_AVAILABLE DATA:_
↓
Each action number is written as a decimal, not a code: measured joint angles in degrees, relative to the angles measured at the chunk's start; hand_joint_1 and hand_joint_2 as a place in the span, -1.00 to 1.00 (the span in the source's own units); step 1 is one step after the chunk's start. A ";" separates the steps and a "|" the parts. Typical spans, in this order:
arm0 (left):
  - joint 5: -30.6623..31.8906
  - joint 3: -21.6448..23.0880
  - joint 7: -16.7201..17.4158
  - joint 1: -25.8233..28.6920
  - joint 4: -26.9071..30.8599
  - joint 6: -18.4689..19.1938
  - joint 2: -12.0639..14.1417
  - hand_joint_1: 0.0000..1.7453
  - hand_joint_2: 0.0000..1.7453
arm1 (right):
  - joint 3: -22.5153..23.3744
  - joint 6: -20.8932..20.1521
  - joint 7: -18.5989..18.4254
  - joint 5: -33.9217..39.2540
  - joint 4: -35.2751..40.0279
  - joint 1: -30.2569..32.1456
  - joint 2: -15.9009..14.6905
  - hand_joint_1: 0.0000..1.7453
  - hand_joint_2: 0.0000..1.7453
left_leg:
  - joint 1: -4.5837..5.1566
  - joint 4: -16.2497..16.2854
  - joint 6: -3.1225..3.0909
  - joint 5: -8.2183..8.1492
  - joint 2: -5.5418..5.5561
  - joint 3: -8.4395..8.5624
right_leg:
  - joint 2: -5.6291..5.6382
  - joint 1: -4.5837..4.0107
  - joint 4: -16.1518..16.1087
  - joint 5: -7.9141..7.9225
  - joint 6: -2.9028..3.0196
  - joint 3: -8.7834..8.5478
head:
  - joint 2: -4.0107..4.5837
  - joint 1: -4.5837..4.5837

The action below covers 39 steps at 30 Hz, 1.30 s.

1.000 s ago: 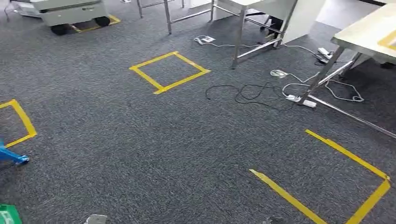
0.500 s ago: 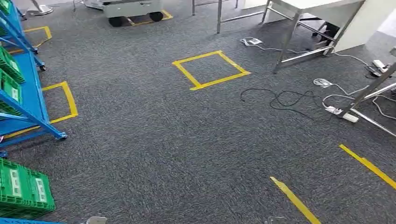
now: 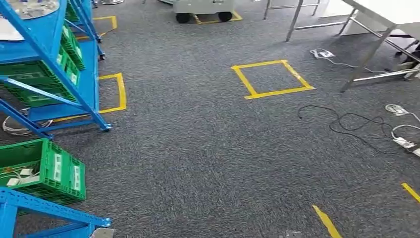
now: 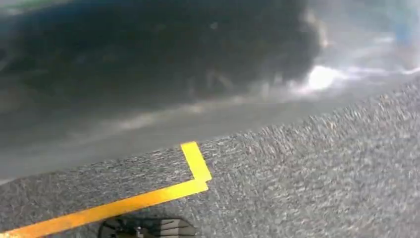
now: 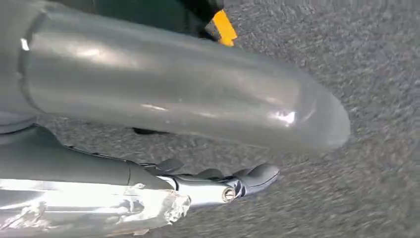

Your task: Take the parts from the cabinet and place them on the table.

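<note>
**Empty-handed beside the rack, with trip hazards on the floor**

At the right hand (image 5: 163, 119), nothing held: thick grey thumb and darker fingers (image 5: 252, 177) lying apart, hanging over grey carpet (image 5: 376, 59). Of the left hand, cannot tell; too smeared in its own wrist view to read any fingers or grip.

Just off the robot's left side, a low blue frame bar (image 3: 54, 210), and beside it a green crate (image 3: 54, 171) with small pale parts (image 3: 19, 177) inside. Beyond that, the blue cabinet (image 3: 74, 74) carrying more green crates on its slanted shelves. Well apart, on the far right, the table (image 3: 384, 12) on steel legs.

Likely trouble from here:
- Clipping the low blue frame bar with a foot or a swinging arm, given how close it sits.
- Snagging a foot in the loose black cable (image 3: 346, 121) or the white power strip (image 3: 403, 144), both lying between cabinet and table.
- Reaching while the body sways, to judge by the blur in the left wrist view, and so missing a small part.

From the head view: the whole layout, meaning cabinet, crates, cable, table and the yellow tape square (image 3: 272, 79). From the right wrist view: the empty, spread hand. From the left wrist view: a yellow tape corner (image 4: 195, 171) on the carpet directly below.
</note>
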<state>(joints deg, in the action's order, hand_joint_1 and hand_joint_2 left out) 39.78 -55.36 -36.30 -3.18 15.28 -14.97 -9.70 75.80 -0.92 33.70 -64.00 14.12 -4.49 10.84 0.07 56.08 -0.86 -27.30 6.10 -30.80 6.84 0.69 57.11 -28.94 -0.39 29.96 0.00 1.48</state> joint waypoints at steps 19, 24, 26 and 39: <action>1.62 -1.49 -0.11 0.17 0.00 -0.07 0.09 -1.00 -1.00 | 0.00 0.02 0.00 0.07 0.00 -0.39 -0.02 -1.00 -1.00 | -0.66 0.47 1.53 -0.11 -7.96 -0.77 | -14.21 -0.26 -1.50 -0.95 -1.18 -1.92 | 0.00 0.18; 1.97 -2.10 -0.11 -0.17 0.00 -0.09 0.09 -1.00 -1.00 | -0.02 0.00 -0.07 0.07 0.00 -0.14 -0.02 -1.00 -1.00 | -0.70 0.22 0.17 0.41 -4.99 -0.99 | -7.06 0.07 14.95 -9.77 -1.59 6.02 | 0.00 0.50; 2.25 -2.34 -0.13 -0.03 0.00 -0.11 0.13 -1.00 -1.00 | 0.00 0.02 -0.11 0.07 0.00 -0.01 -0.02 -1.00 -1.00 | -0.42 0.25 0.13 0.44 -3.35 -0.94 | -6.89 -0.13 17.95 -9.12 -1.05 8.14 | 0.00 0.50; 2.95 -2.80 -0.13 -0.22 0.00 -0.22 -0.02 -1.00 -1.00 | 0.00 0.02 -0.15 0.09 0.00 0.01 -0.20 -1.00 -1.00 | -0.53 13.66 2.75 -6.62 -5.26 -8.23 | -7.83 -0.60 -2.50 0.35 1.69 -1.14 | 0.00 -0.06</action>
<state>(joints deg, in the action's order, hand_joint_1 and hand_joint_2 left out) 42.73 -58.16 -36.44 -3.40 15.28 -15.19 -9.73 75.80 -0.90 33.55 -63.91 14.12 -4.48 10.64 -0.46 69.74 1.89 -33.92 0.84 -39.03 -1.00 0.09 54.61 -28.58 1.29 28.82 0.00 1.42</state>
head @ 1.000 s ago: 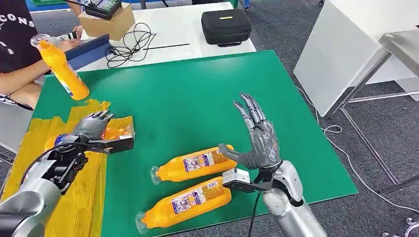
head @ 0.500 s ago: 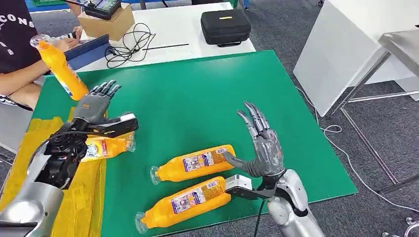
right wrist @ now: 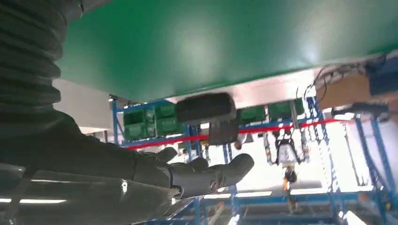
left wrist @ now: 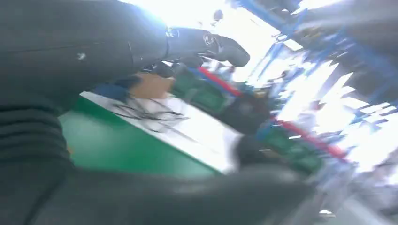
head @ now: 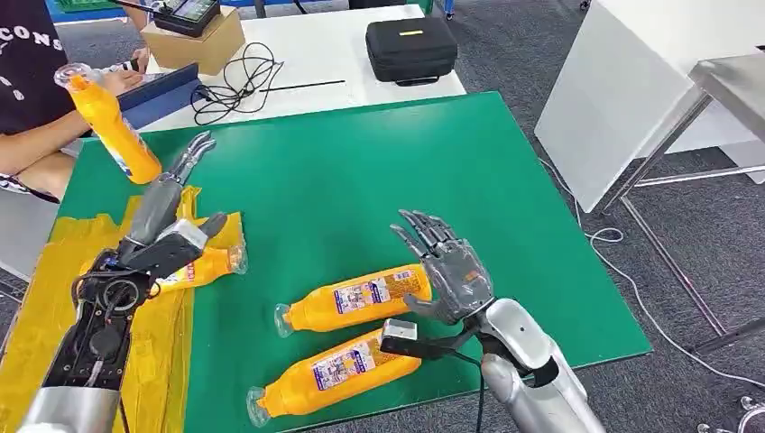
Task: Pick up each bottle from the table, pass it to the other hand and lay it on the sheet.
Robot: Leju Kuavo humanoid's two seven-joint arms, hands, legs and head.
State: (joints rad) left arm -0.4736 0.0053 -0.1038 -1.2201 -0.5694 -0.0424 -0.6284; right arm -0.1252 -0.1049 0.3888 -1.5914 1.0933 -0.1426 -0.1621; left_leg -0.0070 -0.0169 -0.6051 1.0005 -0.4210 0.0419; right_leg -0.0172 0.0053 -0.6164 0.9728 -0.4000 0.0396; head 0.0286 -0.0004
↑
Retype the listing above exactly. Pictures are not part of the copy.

Each action number is written as a decimal, not a code: measured joint angles in degrees, relative to the angles measured at the chunk's start; hand_joint_1 and hand_joint_2 as a place in the span, -1.00 to 1.00 (the span in the source's own units); step 1 is one step after the chunk's start. A ";" separates the steps and a "|" the parts. Typical spans, in this order:
arm0 (left):
  - joint 5: -30.6623..31.8906
  - joint 3: -21.6448..23.0880
  - joint 7: -16.7201..17.4158
  - joint 1: -25.8233..28.6920
  - joint 4: -26.9071..30.8599
  - joint 6: -18.4689..19.1938
  - joint 2: -12.0639..14.1417
  - hand_joint_1: 0.0000..1.7453
  - hand_joint_2: 0.0000..1.7453
arm1 (right):
  - joint 3: -22.5153..23.3744
  - joint 6: -20.8932..20.1521
  - joint 7: -18.5989..18.4254
  - joint 5: -33.9217..39.2540
  - joint 4: -35.2751..40.0279
  - joint 1: -30.2569..32.1456
  - joint 2: -15.9009..14.6905
  - hand_joint_1: 0.0000..1.7453
  - hand_joint_2: 0.0000..1.7453
left_leg:
  - joint 1: -4.5837..5.1566
  - joint 4: -16.2497..16.2854
  - joint 6: -3.1225..3.0909
  - joint 5: -8.2183..8.1492
  - joint 2: -5.5418..5.5561
  - joint 3: -8.4395..8.5624
right_leg:
  - joint 2: -5.6291..5.6382
  - joint 1: -4.5837..4.0107
  - joint 4: -16.1518..16.1087
  - joint 5: -7.9141..7.9225
  - joint 6: -2.9028..3.0196
  - joint 3: -8.7834..8.5478
head:
  - joint 2: -4.0107..4.5837
  - joint 1: -4.5837..4.5837

The action below covers 39 steps at 30 Hz, 1.30 s.

1.000 s ago: 
0.500 s ago: 
now: 
now: 
now: 

Your task: Take the parts from the cabinet and place them on the table.

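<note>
**Empty-handed beside the rack, with trip hazards on the floor**

At the right hand (image 5: 163, 119), nothing held: thick grey thumb and darker fingers (image 5: 252, 177) lying apart, hanging over grey carpet (image 5: 376, 59). Of the left hand, cannot tell; too smeared in its own wrist view to read any fingers or grip.

Just off the robot's left side, a low blue frame bar (image 3: 54, 210), and beside it a green crate (image 3: 54, 171) with small pale parts (image 3: 19, 177) inside. Beyond that, the blue cabinet (image 3: 74, 74) carrying more green crates on its slanted shelves. Well apart, on the far right, the table (image 3: 384, 12) on steel legs.

Likely trouble from here:
- Clipping the low blue frame bar with a foot or a swinging arm, given how close it sits.
- Snagging a foot in the loose black cable (image 3: 346, 121) or the white power strip (image 3: 403, 144), both lying between cabinet and table.
- Reaching while the body sways, to judge by the blur in the left wrist view, and so missing a small part.

From the head view: the whole layout, meaning cabinet, crates, cable, table and the yellow tape square (image 3: 272, 79). From the right wrist view: the empty, spread hand. From the left wrist view: a yellow tape corner (image 4: 195, 171) on the carpet directly below.
</note>
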<state>(joints deg, in the action's order, hand_joint_1 and hand_joint_2 left out) 39.78 -55.36 -36.30 -3.18 15.28 -14.97 -9.70 75.80 -0.92 33.70 -64.00 14.12 -4.49 10.84 0.07 56.08 -0.86 -27.30 6.10 -30.80 6.84 0.69 57.11 -28.94 -0.39 29.96 0.00 1.48</state> joint waypoints at steps 19, 24, 26 and 39: <action>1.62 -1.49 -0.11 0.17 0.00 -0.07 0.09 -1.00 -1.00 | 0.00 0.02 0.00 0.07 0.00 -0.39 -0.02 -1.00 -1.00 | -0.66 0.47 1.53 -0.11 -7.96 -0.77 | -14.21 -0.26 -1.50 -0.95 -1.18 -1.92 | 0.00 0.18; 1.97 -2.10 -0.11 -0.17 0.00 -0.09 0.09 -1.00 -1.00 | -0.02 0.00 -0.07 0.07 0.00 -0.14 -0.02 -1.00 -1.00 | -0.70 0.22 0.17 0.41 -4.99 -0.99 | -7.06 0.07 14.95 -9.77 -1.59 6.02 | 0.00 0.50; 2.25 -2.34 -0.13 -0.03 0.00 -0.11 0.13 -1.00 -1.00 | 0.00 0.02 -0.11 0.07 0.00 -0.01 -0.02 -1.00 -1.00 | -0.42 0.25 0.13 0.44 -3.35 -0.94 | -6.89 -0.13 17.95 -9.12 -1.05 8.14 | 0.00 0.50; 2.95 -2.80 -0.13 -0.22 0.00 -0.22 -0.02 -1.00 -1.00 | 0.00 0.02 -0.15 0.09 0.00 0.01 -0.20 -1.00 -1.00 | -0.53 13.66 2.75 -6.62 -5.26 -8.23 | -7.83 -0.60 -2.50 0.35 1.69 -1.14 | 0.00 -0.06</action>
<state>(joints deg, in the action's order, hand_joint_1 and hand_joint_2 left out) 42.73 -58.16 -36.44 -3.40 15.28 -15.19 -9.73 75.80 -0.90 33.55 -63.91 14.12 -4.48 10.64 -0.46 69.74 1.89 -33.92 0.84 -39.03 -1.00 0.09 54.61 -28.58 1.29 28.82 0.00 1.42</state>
head @ 1.000 s ago: 
head @ 0.500 s ago: 
right wrist @ now: 
left wrist @ now: 
head @ now: 
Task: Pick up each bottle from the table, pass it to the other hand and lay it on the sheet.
Robot: Leju Kuavo humanoid's two seven-joint arms, hands, legs and head.
State: (joints rad) left arm -0.4736 0.0053 -0.1038 -1.2201 -0.5694 -0.0424 -0.6284; right arm -0.1252 -0.1049 0.3888 -1.5914 1.0933 -0.1426 -0.1621; left_leg -0.0070 -0.0169 -0.6051 1.0005 -0.4210 0.0419; right_leg -0.0172 0.0053 -0.6164 0.9728 -0.4000 0.0396; head 0.0286 -0.0004

No further output is needed for this exercise.